WORK INSTRUCTIONS
Within this listing, how many lines include the word "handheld"? Only the number should be given.

EXERCISE INPUT
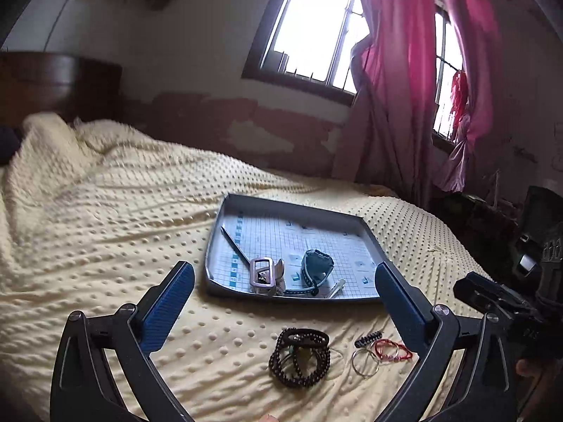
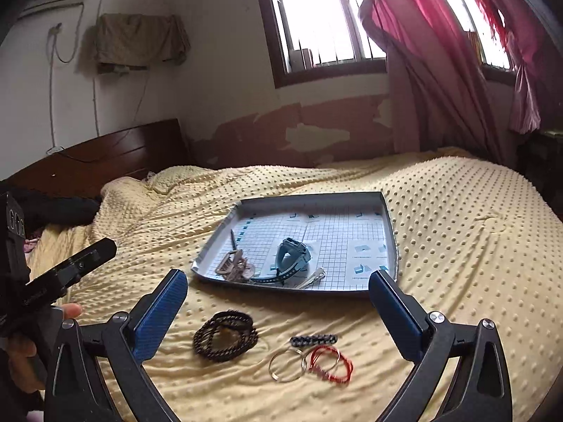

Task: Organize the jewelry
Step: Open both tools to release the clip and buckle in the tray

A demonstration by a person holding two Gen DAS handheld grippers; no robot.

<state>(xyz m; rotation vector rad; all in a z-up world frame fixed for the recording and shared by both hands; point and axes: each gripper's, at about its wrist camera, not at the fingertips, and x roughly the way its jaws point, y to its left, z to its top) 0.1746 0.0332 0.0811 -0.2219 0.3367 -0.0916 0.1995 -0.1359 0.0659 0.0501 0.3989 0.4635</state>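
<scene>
A grey tray (image 1: 211,246) (image 2: 390,232) with a grid-printed floor lies on the yellow bedspread. In it are a pink buckle piece (image 1: 262,274) (image 2: 234,265), a blue-grey watch (image 1: 316,265) (image 2: 293,255), a dark pen (image 1: 234,242) (image 2: 233,239) and a pale clip (image 1: 336,288) (image 2: 313,277). On the bedspread in front lie dark bead bracelets (image 1: 301,357) (image 2: 225,336), a small black beaded piece (image 1: 367,339) (image 2: 313,340), thin metal rings (image 1: 364,364) (image 2: 286,364) and red string bracelets (image 1: 392,348) (image 2: 330,362). My left gripper (image 1: 285,283) and right gripper (image 2: 278,290) hang open above them, holding nothing.
The dotted yellow bedspread (image 1: 105,228) (image 2: 475,246) covers the bed, rumpled toward the dark wooden headboard (image 2: 116,154). Behind stand a peeling wall, a window (image 1: 316,28) and pink curtains (image 2: 432,52). A hand (image 2: 24,348) holds the other gripper's body at the left edge.
</scene>
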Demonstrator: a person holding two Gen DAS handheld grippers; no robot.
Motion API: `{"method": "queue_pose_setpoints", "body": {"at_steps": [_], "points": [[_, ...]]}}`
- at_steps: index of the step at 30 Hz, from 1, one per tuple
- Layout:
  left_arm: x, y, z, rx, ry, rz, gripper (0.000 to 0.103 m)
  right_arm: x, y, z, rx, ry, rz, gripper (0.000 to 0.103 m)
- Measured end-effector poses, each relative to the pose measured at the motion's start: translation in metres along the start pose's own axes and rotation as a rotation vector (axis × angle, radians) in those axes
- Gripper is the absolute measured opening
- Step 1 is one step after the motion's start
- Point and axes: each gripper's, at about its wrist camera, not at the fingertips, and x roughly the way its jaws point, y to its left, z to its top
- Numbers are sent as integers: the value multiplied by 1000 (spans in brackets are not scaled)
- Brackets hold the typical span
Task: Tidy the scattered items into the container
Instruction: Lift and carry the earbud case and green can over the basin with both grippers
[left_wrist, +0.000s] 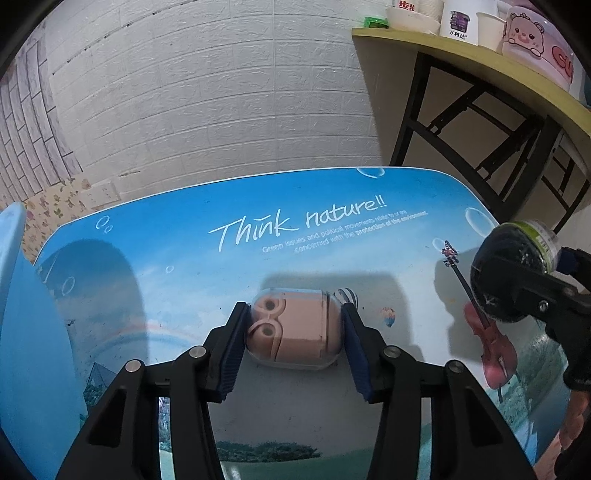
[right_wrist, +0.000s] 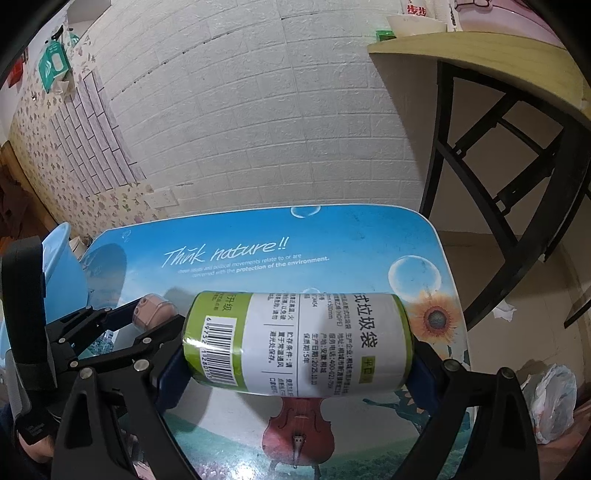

EXERCISE OUTPUT
2